In terms of Section 129 of the Act, this notice serves to warn the consumer of oncoming litigation and a possible judgment being taken against them.  This notice should assist the consumer in planning a way forward and also allows them to remedy the default in a timely manner to avoid further legal steps which are expensive, time consuming and ultimately extremely stressful for the consumer. 

In terms of the Act, a Section 129 notice must always precede any litigation involving the enforcement of a credit agreement.  This means that a credit provider cannot simply issue a summons when the consumer defaults or even attach the notice to the summons, as this would defeat the purpose for which the notice is sent to the consumer.  This position was also held by the Court in the cases of ABSA Bank Ltd v Mkhize and Another, ABSA Bank Ltd v Chetty and ABSA Bank Ltd v Mlipha (heard concurrently by the said Court) and the request for default judgment was postponed for the credit provider to send a new Section 129 notice to the consumer.

A typical Section 129 notice should notify the consumer that he or she is in default with obligations under the credit agreement and should propose that the consumer refer the credit agreement to a debt counsellor, alternative dispute resolution agent, consumer court or ombud with jurisdiction.  The intention hereof, is for the parties to try to resolve any dispute under the credit agreement or to develop and agree on a payment plan to bring the payments or installments up to date without incurring any further unnecessary and expensive legal costs.

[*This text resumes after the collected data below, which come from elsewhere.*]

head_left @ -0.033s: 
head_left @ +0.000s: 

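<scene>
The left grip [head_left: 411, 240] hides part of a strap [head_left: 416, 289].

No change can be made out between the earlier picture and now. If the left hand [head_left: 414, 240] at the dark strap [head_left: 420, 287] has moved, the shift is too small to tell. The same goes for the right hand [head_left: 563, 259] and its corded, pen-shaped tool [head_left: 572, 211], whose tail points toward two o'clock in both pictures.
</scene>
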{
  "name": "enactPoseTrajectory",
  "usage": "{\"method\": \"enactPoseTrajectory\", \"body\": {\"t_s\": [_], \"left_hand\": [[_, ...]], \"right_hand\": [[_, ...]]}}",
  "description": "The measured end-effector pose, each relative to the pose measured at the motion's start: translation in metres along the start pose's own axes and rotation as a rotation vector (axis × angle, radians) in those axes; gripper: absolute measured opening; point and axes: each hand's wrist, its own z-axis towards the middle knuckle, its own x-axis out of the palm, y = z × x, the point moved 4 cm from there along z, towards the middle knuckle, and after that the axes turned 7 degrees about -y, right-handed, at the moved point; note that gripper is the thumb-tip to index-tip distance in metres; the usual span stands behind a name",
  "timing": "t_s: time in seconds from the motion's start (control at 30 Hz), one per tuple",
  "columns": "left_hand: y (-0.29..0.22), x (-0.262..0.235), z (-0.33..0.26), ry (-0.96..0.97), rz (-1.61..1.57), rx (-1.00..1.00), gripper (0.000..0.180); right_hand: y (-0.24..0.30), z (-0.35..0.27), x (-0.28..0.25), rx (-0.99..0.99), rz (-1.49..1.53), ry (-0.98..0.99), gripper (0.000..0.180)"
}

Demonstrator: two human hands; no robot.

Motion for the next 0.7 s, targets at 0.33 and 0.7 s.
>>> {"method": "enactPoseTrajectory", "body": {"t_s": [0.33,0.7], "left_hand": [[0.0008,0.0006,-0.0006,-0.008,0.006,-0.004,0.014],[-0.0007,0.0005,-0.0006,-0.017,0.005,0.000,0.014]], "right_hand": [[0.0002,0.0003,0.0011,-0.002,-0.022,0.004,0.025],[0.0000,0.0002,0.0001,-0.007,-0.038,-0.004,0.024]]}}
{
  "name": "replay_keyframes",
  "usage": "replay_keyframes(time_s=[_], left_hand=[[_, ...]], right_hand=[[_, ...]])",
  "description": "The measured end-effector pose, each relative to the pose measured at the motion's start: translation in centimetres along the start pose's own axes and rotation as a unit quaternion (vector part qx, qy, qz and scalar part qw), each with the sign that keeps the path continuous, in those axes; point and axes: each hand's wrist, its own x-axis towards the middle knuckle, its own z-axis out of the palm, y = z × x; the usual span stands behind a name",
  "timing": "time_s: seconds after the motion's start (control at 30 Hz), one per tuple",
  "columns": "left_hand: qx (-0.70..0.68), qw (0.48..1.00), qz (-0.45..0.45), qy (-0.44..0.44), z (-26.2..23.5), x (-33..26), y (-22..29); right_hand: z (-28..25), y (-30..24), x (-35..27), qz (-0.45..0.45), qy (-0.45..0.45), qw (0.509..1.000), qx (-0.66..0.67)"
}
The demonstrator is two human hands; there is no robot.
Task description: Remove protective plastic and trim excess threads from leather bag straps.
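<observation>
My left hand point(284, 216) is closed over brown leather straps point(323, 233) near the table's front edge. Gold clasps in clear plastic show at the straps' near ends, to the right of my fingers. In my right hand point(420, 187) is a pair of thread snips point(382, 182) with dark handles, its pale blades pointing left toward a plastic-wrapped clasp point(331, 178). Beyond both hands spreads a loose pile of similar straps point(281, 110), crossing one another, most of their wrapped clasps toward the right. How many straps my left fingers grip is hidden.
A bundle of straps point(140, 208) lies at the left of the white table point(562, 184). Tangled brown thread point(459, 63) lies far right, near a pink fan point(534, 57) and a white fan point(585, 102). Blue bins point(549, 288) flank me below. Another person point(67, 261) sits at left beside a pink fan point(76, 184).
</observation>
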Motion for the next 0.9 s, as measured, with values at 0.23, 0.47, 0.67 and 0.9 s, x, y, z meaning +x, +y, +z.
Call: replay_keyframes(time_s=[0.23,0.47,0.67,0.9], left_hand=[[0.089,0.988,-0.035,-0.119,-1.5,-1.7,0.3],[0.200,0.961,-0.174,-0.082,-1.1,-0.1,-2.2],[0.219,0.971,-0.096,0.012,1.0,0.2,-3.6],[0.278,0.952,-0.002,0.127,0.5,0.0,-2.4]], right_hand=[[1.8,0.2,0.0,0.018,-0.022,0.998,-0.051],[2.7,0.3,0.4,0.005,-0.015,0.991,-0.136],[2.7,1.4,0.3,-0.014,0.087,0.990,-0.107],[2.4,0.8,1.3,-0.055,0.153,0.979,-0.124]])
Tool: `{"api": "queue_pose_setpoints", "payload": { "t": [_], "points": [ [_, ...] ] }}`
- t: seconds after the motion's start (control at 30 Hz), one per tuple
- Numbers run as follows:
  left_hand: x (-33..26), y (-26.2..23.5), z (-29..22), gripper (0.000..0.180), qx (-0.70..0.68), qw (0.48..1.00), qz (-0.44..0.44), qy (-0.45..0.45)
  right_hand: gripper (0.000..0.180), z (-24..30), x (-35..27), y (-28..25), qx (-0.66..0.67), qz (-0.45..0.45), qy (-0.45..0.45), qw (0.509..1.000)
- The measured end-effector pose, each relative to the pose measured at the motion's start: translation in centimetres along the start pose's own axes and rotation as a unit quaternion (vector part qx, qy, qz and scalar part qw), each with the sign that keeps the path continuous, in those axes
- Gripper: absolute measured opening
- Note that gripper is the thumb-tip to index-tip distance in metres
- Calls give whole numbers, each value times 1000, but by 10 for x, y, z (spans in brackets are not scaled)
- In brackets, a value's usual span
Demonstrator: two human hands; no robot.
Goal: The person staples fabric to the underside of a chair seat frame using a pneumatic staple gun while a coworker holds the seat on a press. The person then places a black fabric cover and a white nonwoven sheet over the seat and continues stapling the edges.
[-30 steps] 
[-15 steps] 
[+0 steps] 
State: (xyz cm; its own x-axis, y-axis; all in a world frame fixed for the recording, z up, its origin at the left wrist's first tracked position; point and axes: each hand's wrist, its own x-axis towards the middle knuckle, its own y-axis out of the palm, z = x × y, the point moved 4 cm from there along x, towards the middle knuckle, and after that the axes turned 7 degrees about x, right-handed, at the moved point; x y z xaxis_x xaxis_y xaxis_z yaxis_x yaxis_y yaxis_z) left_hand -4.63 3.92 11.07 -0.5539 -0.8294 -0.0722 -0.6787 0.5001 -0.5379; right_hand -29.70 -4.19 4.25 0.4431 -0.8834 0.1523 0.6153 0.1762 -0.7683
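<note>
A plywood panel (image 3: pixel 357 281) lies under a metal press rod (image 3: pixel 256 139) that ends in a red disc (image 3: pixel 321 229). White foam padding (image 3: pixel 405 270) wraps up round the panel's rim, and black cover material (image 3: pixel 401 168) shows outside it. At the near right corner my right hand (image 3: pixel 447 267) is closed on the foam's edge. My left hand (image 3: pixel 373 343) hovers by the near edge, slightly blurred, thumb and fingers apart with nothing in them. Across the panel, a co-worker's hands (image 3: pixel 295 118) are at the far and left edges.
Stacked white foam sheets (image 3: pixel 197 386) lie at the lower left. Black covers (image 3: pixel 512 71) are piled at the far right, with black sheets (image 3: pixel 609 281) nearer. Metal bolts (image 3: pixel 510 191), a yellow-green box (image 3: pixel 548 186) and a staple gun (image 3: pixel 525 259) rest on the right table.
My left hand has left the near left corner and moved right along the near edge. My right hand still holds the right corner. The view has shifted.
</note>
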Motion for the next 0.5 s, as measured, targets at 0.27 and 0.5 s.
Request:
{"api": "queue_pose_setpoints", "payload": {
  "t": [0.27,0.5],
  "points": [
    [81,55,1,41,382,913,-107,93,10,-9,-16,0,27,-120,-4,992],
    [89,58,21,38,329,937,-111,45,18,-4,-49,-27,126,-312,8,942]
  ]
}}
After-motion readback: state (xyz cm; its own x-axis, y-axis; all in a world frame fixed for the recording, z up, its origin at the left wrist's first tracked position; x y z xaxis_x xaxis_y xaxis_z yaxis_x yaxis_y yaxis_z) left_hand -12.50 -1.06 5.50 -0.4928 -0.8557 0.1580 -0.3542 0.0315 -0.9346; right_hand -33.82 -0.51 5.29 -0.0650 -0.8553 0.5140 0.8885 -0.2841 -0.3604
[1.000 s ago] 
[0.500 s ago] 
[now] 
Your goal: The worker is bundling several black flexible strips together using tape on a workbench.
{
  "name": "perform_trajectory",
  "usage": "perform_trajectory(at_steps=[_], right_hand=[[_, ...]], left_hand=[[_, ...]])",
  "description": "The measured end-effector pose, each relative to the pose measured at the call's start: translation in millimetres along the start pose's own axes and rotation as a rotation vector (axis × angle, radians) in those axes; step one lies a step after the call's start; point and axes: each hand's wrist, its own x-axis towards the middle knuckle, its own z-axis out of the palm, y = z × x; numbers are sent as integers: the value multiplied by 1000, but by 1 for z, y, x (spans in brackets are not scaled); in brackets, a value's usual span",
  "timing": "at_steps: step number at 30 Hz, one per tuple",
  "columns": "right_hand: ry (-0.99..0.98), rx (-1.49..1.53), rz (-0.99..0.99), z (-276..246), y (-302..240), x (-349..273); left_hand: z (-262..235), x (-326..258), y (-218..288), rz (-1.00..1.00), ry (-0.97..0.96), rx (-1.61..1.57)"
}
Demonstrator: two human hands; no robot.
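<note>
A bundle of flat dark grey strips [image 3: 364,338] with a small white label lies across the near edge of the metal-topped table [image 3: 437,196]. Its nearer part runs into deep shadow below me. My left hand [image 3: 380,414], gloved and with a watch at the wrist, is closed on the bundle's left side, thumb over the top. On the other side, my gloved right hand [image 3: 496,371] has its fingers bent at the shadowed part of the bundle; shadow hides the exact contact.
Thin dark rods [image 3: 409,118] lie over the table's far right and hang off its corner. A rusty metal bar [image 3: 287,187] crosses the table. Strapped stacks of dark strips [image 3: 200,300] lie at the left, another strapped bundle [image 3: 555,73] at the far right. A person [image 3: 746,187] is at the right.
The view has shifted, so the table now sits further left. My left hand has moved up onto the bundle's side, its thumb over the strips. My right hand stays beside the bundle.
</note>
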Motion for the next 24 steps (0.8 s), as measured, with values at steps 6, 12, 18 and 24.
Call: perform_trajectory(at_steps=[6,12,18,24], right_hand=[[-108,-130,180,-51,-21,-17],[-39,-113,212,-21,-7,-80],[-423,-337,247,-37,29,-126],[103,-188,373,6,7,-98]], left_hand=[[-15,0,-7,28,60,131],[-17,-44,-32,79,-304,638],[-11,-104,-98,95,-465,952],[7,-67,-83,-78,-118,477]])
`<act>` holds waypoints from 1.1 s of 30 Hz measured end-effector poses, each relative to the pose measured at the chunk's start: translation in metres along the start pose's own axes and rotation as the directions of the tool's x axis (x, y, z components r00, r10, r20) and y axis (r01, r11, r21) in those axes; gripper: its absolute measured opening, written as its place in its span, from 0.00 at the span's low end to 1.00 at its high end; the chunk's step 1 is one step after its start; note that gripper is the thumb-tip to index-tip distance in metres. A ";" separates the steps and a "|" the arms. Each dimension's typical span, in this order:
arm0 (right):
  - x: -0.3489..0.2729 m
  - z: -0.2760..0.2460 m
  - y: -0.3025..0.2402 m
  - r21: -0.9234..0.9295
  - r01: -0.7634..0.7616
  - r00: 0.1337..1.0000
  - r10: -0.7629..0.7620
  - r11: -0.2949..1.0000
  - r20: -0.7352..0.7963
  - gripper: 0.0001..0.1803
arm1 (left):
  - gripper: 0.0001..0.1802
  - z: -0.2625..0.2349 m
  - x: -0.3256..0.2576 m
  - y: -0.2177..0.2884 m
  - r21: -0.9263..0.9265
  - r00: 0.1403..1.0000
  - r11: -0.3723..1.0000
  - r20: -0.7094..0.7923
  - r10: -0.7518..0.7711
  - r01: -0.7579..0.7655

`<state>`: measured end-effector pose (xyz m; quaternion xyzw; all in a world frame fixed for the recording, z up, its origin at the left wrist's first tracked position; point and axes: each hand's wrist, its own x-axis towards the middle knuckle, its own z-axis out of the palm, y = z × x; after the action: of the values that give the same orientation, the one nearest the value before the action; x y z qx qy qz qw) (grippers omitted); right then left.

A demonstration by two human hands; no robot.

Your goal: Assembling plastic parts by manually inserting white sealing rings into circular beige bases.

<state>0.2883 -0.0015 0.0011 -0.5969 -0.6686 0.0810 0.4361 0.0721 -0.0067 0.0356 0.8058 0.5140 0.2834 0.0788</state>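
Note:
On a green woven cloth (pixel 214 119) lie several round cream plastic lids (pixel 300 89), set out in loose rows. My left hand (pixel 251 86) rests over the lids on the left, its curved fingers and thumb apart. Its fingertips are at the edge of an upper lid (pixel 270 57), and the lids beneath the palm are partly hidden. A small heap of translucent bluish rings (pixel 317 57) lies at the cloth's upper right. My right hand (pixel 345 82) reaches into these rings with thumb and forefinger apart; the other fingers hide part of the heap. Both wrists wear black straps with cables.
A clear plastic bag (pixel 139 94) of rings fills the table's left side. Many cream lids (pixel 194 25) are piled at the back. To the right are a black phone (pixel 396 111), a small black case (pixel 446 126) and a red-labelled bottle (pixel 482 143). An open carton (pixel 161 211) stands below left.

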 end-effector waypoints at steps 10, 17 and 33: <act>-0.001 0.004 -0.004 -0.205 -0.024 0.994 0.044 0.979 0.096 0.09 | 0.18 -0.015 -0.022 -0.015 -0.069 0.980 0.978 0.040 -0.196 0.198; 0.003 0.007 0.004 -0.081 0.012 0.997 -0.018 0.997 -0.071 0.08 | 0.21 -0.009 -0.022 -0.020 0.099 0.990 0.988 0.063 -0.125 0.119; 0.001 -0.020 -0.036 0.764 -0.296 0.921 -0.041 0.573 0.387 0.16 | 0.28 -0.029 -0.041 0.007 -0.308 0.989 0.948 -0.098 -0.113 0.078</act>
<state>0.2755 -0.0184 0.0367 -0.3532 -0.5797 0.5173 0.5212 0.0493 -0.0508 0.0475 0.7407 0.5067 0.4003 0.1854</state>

In the case of Sebola and Another v Standard Bank of South Africa Ltd and Another the Constitutional Court held that the construction of Section 129(1)(a), which entails that the credit provider must make the consumer aware of the default and of the proposal contemplated in Section 129(1)(a), accords with the language of the provision, is fair, gives effect to the purpose of Section 129 and gives appropriate weight to the Legislature’s intention to make cancellation and judicial enforcement of credit agreements measures of last resort that must be resorted to when the dispute resolution mechanisms prescribed by the Act have been exhausted and the consumer has been afforded an opportunity to avoid such steps.

Despite the fact that the consumer has these rights under the Act, it remains important to always remember that if you are indeed in default, a failure by the credit provider to give you this notice does not extinguish their ultimate claim against you or excuse the default in any way.  It will merely delay the enforcement of their rights under the credit agreement against you and it would be wise to rather act fast and efficiently to remedy your breach as soon as you receive a Section 129 notice, as the next step will be a summons and may possibly end in a permanent judgment against your name. 

To help enforce your rights as either a credit provider or a consumer in this instance, it would be ideal to approach an attorney for assistance to ensure that you are and duly remain within the ambit of the law.